- [TASK REQUIREMENTS]
The response should be the lines of the data, starting at the first and ending at the one that contains "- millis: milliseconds", copied without change.

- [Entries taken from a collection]
========================
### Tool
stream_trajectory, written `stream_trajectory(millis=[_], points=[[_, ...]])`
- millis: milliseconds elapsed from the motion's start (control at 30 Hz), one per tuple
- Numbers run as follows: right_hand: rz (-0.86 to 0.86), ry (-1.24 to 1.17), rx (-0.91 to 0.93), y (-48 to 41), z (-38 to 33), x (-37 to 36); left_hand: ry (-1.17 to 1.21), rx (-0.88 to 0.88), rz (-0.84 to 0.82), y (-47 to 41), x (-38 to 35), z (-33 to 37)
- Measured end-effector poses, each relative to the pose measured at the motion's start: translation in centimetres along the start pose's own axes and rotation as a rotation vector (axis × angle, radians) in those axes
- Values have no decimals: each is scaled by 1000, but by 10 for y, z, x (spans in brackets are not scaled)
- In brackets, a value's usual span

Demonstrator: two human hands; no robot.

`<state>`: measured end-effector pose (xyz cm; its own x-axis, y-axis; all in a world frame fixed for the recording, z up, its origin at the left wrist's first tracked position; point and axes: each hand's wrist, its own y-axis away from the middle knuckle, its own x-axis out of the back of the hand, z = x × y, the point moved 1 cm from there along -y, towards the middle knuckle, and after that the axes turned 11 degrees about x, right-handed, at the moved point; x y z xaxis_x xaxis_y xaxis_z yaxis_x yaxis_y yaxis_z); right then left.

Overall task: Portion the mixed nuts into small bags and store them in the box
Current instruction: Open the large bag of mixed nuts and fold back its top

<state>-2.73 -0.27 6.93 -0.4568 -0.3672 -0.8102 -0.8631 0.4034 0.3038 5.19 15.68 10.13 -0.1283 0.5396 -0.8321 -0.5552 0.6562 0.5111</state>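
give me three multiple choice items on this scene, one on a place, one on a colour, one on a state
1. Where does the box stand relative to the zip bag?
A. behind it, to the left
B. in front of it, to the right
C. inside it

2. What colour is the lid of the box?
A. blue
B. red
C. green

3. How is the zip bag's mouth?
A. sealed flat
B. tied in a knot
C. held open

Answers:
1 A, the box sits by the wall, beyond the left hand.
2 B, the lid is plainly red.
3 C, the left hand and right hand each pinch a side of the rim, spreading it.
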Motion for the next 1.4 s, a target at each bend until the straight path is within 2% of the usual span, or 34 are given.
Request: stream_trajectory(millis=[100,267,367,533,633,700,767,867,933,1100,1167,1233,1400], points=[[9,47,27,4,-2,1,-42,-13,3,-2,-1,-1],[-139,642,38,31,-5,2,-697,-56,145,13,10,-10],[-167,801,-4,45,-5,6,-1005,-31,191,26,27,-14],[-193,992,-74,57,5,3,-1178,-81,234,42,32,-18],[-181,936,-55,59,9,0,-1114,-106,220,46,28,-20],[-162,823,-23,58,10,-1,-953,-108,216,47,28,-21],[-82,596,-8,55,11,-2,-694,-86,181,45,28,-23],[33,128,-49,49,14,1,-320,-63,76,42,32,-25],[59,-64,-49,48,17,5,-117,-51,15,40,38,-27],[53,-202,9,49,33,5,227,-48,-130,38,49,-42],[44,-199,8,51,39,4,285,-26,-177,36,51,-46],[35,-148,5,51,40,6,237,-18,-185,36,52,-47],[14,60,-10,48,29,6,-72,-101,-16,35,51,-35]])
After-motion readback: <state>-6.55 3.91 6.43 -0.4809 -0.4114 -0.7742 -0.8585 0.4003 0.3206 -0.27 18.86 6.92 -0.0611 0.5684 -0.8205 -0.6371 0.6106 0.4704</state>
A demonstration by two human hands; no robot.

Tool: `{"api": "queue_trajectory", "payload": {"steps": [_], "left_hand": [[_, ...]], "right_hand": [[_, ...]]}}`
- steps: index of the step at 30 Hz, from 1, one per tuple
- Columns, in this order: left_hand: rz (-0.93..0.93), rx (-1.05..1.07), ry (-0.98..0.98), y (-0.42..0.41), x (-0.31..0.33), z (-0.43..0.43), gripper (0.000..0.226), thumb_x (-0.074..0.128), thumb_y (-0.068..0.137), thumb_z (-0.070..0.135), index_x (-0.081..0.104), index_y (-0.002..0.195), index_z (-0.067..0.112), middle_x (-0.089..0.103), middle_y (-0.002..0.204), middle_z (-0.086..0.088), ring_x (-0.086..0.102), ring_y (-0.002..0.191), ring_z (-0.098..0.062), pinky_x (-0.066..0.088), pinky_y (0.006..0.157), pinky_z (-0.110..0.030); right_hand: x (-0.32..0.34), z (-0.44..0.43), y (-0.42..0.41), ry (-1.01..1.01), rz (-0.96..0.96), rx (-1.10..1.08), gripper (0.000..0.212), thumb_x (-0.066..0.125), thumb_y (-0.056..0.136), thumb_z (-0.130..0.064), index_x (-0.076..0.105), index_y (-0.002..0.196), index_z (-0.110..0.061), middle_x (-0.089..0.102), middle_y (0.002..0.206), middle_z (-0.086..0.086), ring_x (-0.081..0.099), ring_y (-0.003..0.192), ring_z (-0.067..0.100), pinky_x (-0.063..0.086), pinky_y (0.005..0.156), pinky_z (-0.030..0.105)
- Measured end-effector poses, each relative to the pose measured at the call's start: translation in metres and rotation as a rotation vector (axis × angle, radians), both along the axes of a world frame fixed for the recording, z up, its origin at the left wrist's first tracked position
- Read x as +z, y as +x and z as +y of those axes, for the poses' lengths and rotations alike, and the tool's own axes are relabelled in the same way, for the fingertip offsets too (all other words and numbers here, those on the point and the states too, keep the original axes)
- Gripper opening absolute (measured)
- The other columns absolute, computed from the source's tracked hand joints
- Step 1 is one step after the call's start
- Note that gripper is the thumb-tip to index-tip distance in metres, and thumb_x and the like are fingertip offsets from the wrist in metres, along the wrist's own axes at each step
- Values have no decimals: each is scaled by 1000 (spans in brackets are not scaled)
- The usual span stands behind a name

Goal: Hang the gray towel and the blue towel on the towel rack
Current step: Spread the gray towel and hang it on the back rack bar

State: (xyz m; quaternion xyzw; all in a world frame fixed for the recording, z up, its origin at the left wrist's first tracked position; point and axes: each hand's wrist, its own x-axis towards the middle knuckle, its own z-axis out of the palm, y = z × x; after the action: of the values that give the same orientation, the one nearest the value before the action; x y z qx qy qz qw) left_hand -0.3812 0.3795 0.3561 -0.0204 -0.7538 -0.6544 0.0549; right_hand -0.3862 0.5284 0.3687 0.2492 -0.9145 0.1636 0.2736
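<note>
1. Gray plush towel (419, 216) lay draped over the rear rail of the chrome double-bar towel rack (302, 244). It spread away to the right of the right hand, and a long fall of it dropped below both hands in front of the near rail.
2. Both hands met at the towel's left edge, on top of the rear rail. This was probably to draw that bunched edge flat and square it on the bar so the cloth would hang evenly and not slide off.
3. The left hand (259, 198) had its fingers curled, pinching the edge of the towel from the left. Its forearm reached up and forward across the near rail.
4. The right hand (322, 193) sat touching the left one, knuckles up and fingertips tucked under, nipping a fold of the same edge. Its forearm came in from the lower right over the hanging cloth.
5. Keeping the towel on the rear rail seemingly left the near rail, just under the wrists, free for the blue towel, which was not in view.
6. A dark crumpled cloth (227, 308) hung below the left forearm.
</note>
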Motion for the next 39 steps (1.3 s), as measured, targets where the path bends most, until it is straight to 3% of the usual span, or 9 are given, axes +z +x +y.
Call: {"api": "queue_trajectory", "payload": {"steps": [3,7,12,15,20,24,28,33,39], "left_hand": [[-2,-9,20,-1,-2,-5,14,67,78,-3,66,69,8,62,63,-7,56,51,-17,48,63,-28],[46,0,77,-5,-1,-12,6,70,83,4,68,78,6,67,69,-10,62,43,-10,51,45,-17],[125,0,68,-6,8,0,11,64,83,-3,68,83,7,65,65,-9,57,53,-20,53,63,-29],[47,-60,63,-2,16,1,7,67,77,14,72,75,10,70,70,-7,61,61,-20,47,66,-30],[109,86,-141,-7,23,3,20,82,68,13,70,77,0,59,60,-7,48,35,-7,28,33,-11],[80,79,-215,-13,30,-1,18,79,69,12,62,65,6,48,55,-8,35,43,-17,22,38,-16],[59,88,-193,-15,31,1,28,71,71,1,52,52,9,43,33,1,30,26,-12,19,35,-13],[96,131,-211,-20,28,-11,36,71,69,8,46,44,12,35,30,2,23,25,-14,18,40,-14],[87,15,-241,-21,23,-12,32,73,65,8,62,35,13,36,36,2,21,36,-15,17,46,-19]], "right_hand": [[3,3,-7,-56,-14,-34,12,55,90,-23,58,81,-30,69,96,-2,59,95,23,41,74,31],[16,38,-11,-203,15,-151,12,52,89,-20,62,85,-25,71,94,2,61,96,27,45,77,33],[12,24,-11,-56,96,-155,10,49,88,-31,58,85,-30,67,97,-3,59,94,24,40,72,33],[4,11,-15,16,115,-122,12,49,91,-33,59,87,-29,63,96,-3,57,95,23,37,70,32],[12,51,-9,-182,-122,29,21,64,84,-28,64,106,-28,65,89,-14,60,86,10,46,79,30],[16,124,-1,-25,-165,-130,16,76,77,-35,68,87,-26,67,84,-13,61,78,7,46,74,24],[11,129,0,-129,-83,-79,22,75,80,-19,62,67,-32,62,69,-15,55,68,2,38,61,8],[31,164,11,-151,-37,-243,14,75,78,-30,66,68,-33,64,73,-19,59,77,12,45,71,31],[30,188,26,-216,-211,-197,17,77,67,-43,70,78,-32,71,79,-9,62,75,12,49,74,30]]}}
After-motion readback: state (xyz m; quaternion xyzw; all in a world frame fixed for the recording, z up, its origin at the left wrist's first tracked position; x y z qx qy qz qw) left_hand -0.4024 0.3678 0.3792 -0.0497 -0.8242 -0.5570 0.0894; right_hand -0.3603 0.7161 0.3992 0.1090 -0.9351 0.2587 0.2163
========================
- [SOLUTION FOR THIS PROBLEM]
### Tool
stream_trajectory, written `stream_trajectory(millis=[_], points=[[_, ...]])`
- millis: milliseconds elapsed from the motion's start (control at 30 Hz), one per tuple

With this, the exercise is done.